■ **YOUR INSTRUCTIONS**
Lines in the listing below that contain the string "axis" are to be found and copied.

::::

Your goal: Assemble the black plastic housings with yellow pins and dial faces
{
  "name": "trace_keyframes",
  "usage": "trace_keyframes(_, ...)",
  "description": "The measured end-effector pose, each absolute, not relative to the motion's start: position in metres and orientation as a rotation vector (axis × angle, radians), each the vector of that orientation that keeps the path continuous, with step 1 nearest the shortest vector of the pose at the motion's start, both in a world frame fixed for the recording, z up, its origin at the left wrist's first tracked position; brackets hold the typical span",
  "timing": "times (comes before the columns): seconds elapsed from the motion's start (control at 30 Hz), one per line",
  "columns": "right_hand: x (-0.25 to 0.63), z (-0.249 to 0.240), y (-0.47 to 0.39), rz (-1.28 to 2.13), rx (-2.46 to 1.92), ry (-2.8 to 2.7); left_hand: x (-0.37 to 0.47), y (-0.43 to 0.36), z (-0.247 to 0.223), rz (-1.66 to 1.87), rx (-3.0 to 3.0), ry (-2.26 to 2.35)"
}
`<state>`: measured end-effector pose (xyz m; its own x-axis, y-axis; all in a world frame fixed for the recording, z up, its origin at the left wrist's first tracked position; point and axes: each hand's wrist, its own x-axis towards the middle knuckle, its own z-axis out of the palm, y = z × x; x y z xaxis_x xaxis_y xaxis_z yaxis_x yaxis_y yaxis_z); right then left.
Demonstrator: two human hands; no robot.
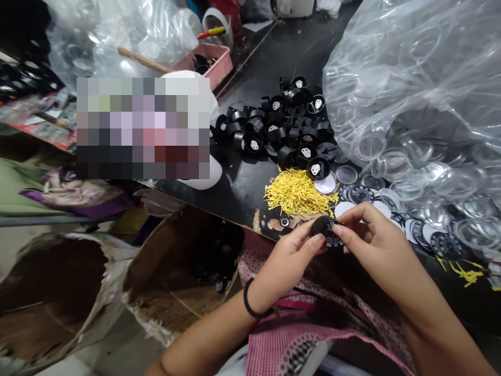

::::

■ **SOLVED PROBLEM**
  "description": "The measured end-effector pose, each absolute, not relative to the motion's start: position in metres and orientation as a rotation vector (axis × angle, radians), each the vector of that orientation that keeps the path continuous, with step 1 nearest the shortest vector of the pose at the motion's start, both in a world frame fixed for the recording, z up, its origin at the left wrist's first tracked position; brackets hold the typical span",
`<state>`: measured end-effector pose (xyz m; its own x-axis, y-axis; all in a world frame fixed for the recording, z up, its origin at the left wrist's first tracked position; point and axes: each hand's wrist, its own x-axis towards the middle knuckle, its own z-axis out of the palm, y = z × x; x y z xaxis_x xaxis_y xaxis_z yaxis_x yaxis_y yaxis_z); right then left.

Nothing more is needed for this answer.